(Data records)
———
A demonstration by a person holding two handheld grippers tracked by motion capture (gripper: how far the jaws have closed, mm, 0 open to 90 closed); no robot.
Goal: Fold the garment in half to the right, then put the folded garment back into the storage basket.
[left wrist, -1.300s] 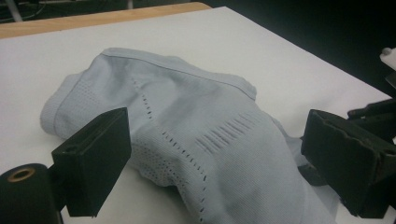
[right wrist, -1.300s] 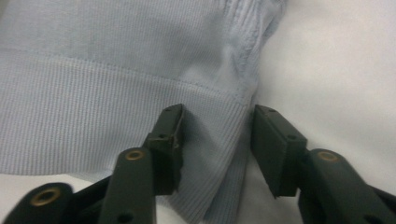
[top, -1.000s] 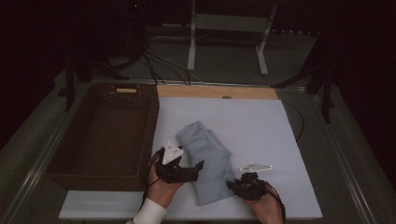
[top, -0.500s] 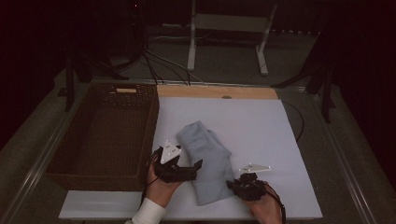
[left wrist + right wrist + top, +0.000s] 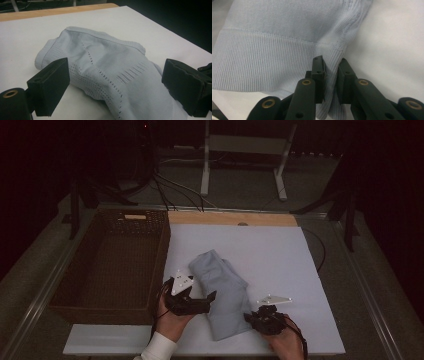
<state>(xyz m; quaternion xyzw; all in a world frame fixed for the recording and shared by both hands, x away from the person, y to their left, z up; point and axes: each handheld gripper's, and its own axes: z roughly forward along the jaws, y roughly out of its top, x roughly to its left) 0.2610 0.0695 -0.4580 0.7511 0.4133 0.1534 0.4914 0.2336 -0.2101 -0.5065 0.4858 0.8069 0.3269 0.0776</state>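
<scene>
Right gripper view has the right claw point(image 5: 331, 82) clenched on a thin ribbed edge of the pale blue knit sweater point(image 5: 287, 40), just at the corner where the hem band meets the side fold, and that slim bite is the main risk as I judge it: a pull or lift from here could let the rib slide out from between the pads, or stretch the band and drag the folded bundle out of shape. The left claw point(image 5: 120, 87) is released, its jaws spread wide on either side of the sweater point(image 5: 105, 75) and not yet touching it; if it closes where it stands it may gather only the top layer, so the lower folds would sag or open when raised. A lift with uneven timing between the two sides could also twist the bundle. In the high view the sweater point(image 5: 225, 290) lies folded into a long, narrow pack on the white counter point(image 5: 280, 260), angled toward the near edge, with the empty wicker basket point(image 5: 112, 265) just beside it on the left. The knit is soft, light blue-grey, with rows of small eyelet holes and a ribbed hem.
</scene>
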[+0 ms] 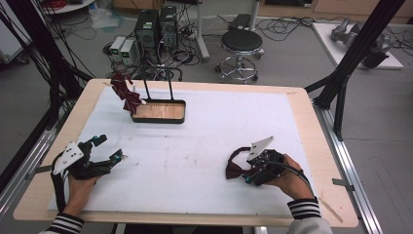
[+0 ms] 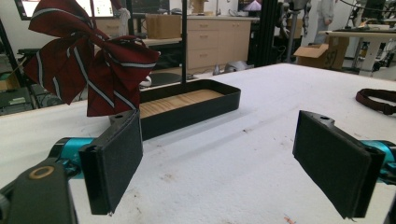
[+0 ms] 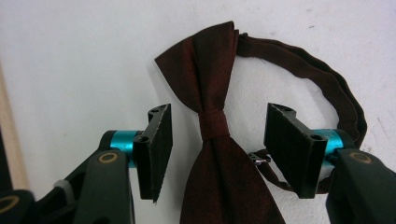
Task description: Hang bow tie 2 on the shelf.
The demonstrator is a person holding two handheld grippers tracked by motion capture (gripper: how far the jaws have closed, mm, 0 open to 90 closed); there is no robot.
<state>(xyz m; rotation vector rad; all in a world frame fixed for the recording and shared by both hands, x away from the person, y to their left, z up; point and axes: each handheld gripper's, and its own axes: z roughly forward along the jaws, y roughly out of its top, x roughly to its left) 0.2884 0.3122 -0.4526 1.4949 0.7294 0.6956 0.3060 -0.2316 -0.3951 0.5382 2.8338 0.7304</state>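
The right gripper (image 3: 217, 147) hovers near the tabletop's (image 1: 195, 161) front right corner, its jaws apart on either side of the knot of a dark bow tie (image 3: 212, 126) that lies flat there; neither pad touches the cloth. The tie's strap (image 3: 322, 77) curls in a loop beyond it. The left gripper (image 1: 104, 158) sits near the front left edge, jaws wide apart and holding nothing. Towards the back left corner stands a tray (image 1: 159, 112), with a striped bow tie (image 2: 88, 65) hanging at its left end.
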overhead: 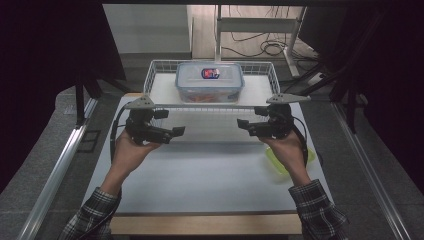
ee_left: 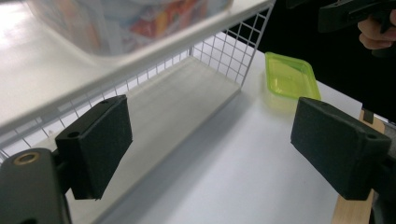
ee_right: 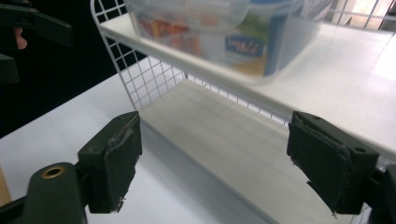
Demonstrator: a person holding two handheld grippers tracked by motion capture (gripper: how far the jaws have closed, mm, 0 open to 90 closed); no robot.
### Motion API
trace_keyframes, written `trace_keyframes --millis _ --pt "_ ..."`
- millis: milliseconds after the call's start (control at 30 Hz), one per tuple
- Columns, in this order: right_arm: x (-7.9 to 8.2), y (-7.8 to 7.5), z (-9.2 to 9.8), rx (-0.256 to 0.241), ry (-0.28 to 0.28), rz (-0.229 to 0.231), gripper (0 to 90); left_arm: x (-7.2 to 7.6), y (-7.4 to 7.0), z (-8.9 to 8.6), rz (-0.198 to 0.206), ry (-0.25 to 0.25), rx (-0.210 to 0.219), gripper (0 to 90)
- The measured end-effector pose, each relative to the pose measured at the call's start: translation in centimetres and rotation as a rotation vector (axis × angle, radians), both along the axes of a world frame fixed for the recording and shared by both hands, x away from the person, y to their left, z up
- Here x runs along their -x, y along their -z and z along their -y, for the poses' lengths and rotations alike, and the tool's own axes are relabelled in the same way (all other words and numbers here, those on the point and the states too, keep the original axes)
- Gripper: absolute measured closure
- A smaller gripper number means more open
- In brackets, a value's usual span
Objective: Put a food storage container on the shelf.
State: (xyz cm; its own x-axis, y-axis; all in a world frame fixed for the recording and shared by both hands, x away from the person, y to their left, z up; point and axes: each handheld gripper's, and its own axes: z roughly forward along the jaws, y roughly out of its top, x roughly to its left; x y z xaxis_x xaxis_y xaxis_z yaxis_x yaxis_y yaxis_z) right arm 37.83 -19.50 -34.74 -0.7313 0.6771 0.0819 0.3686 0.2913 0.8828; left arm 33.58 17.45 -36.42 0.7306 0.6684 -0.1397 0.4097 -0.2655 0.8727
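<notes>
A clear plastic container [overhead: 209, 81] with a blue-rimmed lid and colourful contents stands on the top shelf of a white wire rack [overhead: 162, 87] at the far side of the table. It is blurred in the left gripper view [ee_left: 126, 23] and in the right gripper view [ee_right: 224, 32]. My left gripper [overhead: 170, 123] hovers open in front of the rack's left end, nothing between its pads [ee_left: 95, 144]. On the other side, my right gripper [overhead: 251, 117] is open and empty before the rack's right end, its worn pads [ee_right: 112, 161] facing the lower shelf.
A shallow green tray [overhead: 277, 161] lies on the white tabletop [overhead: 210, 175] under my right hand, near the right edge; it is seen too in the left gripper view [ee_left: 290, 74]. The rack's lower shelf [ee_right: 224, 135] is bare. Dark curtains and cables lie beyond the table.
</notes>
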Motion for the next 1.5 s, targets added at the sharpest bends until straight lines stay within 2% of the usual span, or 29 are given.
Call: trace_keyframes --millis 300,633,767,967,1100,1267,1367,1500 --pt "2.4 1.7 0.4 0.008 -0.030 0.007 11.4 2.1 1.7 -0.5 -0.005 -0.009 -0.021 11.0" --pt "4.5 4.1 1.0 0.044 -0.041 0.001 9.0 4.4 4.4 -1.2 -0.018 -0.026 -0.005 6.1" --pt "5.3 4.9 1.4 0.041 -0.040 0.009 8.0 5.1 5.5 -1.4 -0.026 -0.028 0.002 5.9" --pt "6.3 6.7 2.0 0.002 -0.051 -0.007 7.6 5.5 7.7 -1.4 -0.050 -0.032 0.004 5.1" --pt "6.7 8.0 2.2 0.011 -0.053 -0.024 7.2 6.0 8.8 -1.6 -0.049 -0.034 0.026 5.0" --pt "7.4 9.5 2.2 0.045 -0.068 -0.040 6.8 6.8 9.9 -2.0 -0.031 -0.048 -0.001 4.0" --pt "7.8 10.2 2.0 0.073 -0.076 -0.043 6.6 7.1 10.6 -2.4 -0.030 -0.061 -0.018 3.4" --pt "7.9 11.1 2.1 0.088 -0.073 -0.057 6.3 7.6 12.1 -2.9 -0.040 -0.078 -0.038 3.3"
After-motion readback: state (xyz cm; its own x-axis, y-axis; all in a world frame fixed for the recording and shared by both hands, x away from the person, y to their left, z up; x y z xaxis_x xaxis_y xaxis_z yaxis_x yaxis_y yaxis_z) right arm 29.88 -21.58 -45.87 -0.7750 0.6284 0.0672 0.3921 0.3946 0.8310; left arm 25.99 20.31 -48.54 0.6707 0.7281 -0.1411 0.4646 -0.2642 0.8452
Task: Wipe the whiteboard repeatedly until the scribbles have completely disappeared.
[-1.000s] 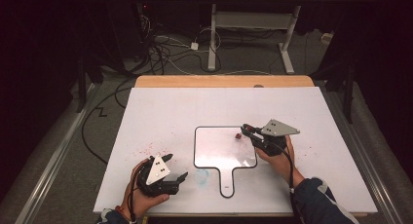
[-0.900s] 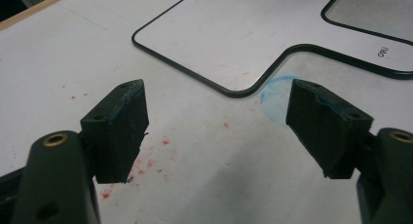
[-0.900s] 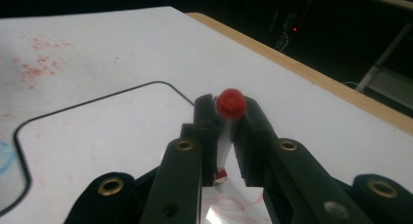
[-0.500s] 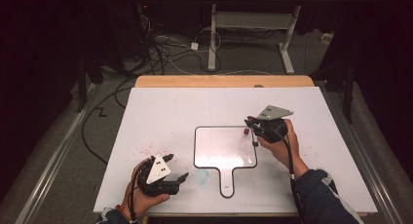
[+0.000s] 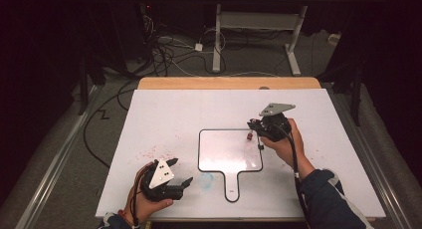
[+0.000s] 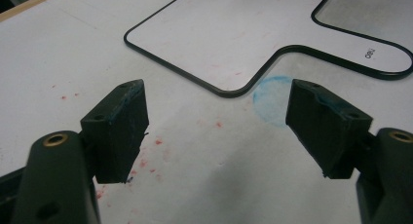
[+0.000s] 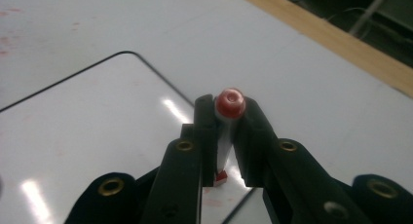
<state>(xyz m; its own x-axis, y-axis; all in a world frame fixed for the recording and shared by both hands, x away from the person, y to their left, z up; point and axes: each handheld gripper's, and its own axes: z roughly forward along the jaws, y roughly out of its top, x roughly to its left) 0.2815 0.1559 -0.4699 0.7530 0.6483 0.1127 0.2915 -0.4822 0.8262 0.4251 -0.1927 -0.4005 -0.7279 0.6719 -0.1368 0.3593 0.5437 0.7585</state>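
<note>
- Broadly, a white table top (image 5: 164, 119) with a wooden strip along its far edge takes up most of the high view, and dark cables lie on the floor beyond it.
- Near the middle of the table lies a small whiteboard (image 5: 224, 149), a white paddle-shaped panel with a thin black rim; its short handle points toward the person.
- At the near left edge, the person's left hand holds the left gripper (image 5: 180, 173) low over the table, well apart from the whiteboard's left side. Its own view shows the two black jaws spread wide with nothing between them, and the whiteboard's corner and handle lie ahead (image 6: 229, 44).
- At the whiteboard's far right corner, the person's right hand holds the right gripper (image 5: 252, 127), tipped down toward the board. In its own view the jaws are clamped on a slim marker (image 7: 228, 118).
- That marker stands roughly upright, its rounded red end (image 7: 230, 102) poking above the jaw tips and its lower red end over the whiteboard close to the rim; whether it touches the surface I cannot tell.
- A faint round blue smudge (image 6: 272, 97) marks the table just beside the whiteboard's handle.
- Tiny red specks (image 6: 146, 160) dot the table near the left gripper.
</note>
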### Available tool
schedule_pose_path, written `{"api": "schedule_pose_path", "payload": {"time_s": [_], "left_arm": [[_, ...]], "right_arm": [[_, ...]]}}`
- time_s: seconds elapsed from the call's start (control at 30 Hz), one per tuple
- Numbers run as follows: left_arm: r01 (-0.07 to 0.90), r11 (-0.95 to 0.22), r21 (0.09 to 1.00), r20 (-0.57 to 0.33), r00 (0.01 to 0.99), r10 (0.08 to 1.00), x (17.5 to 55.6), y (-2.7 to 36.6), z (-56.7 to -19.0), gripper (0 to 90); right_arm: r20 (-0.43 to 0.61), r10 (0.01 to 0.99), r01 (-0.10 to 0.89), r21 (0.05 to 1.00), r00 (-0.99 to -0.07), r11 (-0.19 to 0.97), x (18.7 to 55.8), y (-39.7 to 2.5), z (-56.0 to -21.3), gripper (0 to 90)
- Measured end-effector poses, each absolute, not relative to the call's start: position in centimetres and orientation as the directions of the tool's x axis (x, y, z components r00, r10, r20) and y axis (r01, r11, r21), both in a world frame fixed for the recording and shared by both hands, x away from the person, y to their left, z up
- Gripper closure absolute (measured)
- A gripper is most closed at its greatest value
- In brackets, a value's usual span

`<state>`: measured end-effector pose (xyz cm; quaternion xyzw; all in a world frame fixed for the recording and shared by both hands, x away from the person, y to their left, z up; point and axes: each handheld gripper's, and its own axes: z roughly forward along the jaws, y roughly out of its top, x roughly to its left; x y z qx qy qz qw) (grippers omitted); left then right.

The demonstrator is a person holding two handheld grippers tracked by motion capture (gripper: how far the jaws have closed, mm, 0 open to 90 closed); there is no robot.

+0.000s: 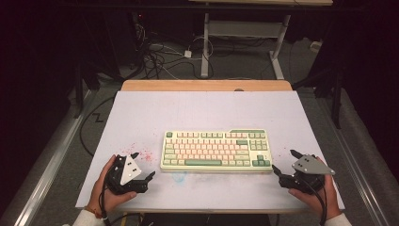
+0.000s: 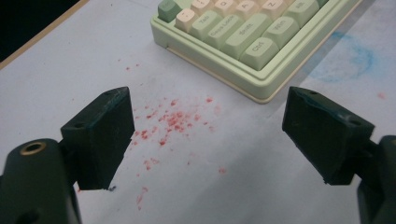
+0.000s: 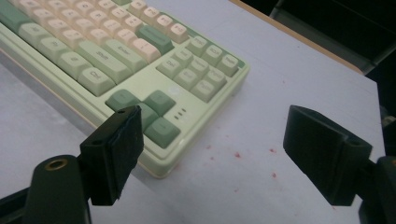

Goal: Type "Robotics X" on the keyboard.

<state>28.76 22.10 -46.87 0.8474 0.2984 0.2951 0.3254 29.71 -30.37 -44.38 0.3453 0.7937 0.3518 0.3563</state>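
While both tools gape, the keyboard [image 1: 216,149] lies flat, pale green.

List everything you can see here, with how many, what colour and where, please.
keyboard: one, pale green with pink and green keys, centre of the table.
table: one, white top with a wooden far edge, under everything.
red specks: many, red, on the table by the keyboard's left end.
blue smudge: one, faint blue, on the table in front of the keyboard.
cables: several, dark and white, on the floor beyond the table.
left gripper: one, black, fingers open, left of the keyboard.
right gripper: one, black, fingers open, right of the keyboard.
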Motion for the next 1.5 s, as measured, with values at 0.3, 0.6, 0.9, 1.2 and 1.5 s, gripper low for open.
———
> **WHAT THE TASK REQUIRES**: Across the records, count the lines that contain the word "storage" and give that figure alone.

> **EXPECTED OUTPUT**: 2